Provably Optimal Quantum Circuits with Mixed-Integer Programming
Harsha Nagarajan, Zsolt Szabó
TL;DR
The paper tackles provably optimal quantum circuit compilation by formulating a depth-aware MILP that exactly models gate selection, sequencing, and hardware constraints while handling global phase linearly. It introduces a real-encoding of complex matrices and McCormick linearizations to maintain tractability, plus domain-specific cuts (symmetry, redundancy, and Hermitian-conjugate constraints) that dramatically accelerate solving. For scaling beyond exact MILP, it proposes rolling-horizon optimization to iteratively optimize finite windows, preserving local structure and enabling improvements on larger circuits. The framework supports exact and approximate fidelity objectives, including a linear real-part surrogate and a Frobenius-based outer-approximation, with proven relationships to true fidelity and efficient MILP reformulations. Empirically, the approach yields certified depth-optimal circuits on standard targets, offers substantial speedups (up to 43x), and demonstrates notable gate reductions on Fibonacci-anyon and multi-body parity circuits, all integrated in the open-source QCOpt toolkit for hardware-aware compilation.
Abstract
We present a depth-aware optimization framework for quantum circuit compilation that unifies provable optimality with scalable heuristics. For exact synthesis of a target unitary, we formulate a mixed-integer linear program (MILP) that linearly handles global-phase equivalence and uses explicit parallel scheduling variables to certify depth-optimal solutions for small-to-medium circuits. Domain-specific valid constraints, including identity ordering, commuting-gate pruning, short-sequence redundancy cuts, and Hermitian-conjugate linkages, significantly accelerate branch-and-bound, yielding speedups up to 43x on standard benchmarks.
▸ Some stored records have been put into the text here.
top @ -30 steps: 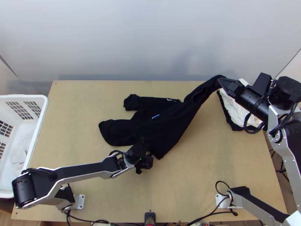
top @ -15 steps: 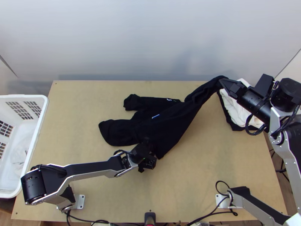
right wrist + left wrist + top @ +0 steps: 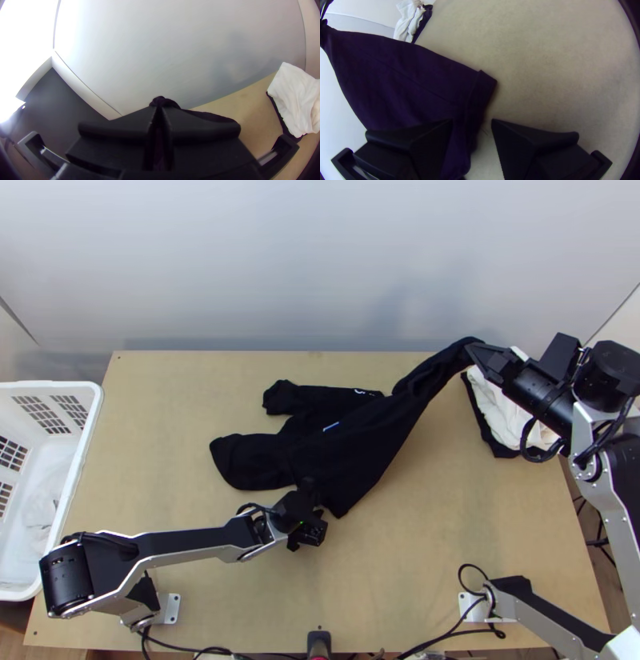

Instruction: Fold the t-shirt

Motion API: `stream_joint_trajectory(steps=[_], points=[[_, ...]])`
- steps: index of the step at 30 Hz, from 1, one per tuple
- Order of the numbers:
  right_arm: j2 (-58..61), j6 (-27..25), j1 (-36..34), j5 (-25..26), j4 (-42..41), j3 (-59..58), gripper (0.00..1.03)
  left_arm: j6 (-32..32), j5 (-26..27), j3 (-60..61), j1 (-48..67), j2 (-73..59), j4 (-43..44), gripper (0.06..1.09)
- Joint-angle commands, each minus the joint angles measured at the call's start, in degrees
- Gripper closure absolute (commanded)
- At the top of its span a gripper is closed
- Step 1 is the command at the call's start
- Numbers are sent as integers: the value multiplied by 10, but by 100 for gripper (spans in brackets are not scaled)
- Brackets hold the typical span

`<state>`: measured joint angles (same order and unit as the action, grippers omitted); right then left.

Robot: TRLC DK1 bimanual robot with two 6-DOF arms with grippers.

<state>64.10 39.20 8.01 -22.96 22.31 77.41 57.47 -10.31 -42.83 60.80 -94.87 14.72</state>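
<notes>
The black t-shirt [image 3: 344, 444] lies bunched at mid-table, one end drawn up toward the back right. That raised end is pinched by my right gripper [image 3: 478, 354]; in the right wrist view a bit of dark cloth pokes out past the closed tips of the right gripper [image 3: 160, 110]. At the shirt's near edge is my left gripper [image 3: 310, 494], low over the table. In the left wrist view the left gripper [image 3: 472, 121] is open, one finger over the shirt [image 3: 410, 83] and the other over bare wood, with the cloth's edge between them.
A white basket [image 3: 84, 456] stands at the left edge of the table [image 3: 448, 540]. White cloth [image 3: 504, 412] on top of dark cloth lies at the back right, beneath the right arm. A dark object [image 3: 318, 644] is at the near edge.
The left gripper shifted slightly right, then a little back, along the shirt's near edge. The right gripper moved only a touch, still with the cloth.
</notes>
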Motion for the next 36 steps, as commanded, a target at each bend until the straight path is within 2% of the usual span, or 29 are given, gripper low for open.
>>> stream_joint_trajectory(steps=[1,8,9,11,12,14,18,25,32,36], points=[[4,1,0,2,-2,5,100,-3,0,-2,2,-15,7,49],[0,1,-8,2,2,2,100,-11,1,-25,3,-29,15,50],[0,1,-10,2,2,2,100,-11,1,-24,5,-27,15,60],[0,1,-14,3,2,3,100,2,15,-16,9,-22,11,105],[0,1,-15,3,2,3,100,13,33,-4,10,-14,7,105],[-1,1,-16,4,2,4,100,44,101,43,9,31,14,105],[-1,1,-17,5,2,4,100,32,107,56,20,57,-7,105],[-6,5,-16,5,2,5,100,-7,41,12,2,81,-10,105],[-20,8,-25,5,5,2,100,-76,-26,-84,-3,241,-85,105],[-23,17,-33,5,7,17,100,-83,-54,-112,-9,318,-102,105]])
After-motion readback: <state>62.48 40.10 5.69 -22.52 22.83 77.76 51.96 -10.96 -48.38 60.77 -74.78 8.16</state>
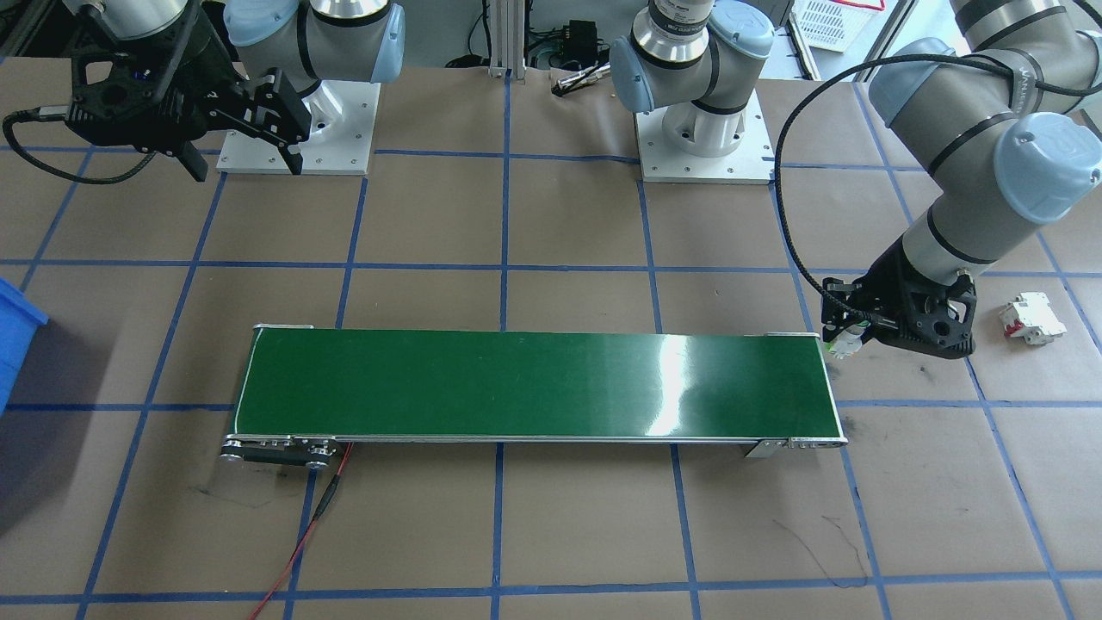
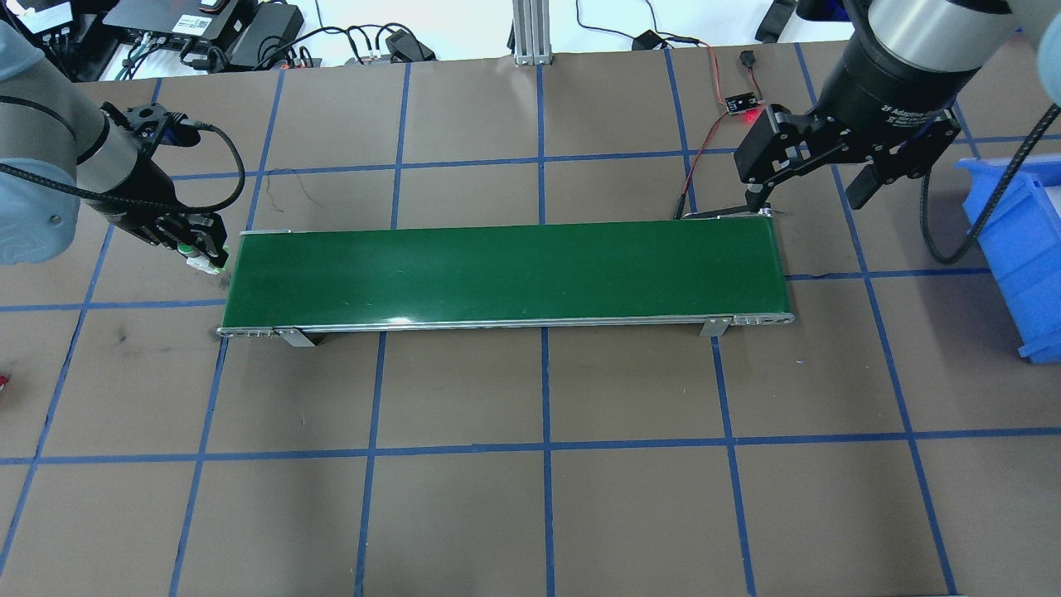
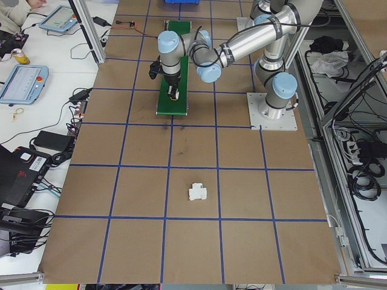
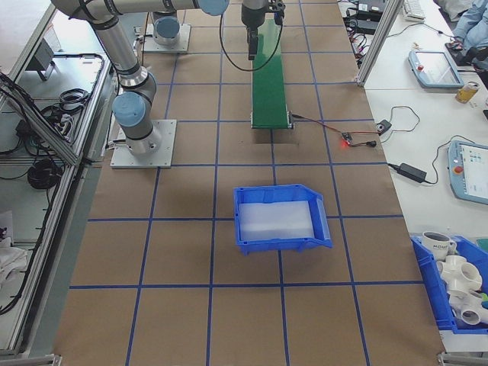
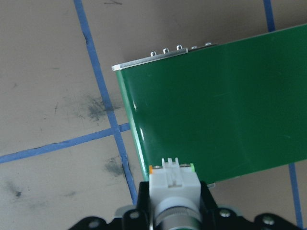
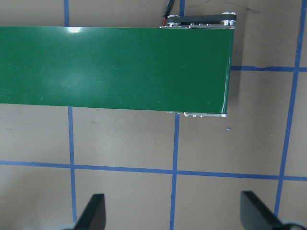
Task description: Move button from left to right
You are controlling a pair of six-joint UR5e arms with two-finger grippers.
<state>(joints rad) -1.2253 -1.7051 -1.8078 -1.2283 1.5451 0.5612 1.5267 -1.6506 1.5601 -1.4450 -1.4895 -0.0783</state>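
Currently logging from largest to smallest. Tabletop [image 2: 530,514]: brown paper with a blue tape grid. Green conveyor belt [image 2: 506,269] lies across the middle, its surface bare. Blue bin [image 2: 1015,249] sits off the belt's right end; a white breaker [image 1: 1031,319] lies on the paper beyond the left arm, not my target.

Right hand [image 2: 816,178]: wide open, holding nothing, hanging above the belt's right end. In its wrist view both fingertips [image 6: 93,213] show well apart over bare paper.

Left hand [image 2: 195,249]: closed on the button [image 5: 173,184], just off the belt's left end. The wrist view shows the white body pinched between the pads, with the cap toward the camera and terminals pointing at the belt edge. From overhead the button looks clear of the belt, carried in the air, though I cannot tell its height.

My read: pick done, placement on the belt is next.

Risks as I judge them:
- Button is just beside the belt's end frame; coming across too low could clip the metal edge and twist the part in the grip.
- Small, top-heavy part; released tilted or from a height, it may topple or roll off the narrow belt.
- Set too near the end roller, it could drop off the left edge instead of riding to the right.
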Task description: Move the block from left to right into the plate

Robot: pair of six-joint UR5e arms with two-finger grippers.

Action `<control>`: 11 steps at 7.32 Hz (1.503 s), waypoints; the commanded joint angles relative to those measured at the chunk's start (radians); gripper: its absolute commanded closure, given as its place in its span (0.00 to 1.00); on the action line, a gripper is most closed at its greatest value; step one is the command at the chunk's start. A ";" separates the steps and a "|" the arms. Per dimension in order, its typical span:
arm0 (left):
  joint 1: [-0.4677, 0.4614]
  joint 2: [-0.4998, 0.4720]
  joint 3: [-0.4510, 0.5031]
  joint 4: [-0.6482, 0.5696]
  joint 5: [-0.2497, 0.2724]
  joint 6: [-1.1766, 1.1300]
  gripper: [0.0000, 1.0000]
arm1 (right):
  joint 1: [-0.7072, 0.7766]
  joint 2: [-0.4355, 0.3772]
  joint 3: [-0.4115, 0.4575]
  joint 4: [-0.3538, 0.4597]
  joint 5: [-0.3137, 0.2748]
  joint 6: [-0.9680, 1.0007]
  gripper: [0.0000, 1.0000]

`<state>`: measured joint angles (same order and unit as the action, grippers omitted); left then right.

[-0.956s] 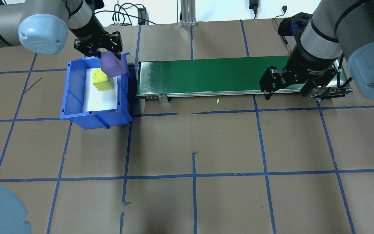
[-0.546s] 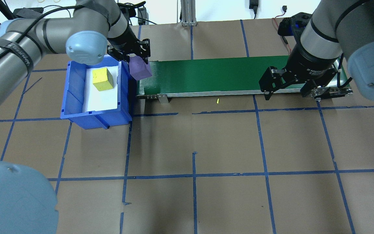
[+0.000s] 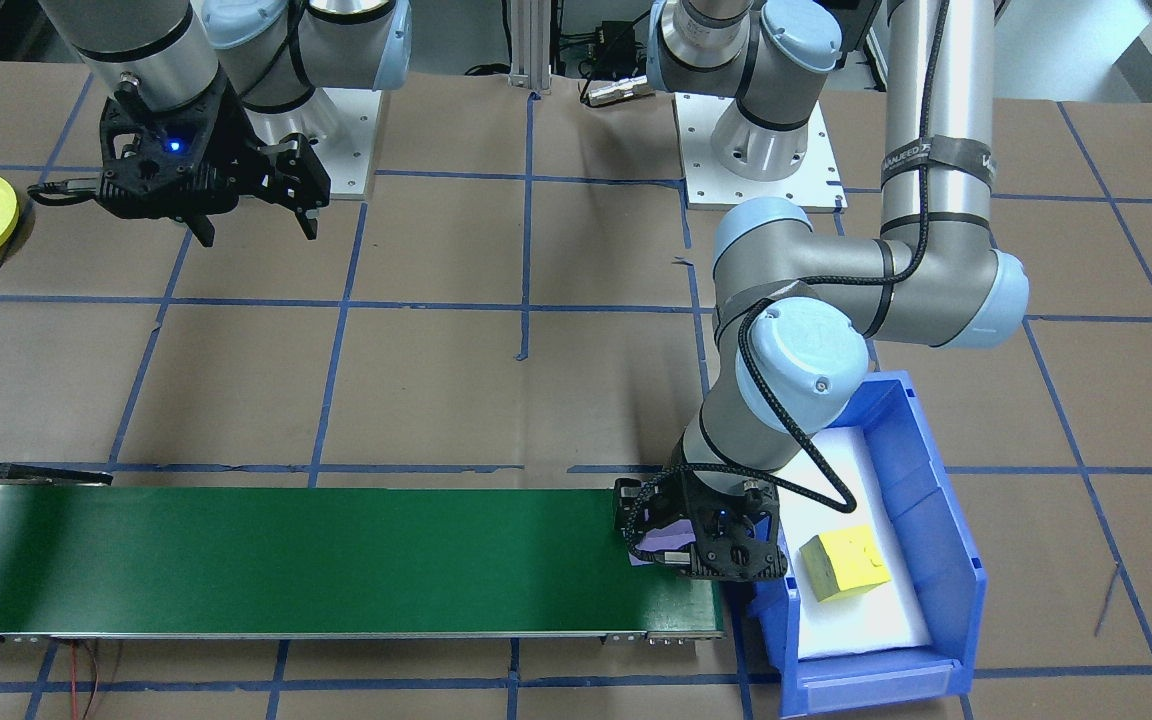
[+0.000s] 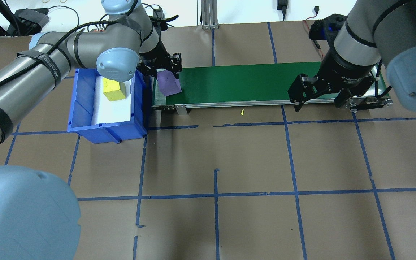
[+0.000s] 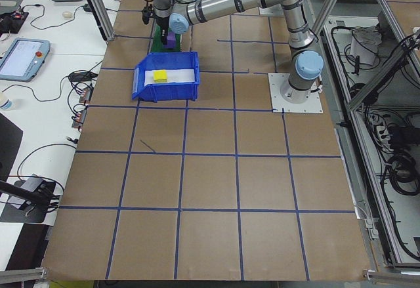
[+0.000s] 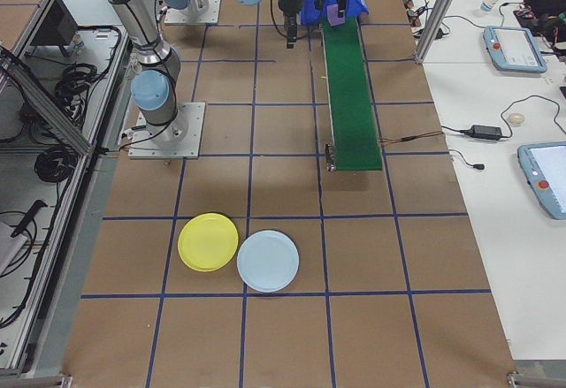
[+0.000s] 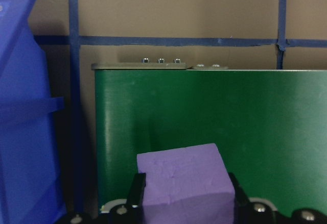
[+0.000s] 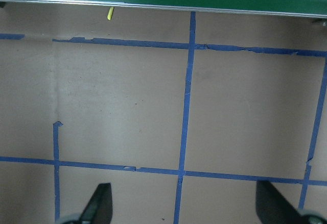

The framework supports hardware-aware objectives, enabling fault-tolerant (e.g. T-count) and NISQ-era (e.g. entangling gates) devices. For approximate synthesis, we propose 3 objectives: (i) exact, but non-convex, phase-invariant fidelity maximization; (ii) a linear surrogate that maximizes the real trace overlap, yielding a tight lower bound to fidelity; and (iii) a convex quadratic function that minimizes the circuit's Frobenius error. To scale beyond exact MILP, we propose a novel rolling-horizon optimization (RHO) that rolls primarily in time, caps the active-qubits, and enforces per-qubit closure while globally optimizing windowed segments. This preserves local context, reduces the Hilbert-space dimension, and enables iterative improvements without ancillas. On a 142-gate seed circuit, RHO yields 116 gates, an 18.3% reduction from the seed, while avoiding the trade-off between myopic passes and long run times. Empirically, our exact compilation framework achieves certified depth-optimal circuits on standard targets, high-fidelity Fibonacci-anyon weaves, and a 36% gate-count reduction on multi-body parity circuits. All methods are in the open-source QuantumCircuitOpt, providing a single framework that bridges exact certification and scalable synthesis.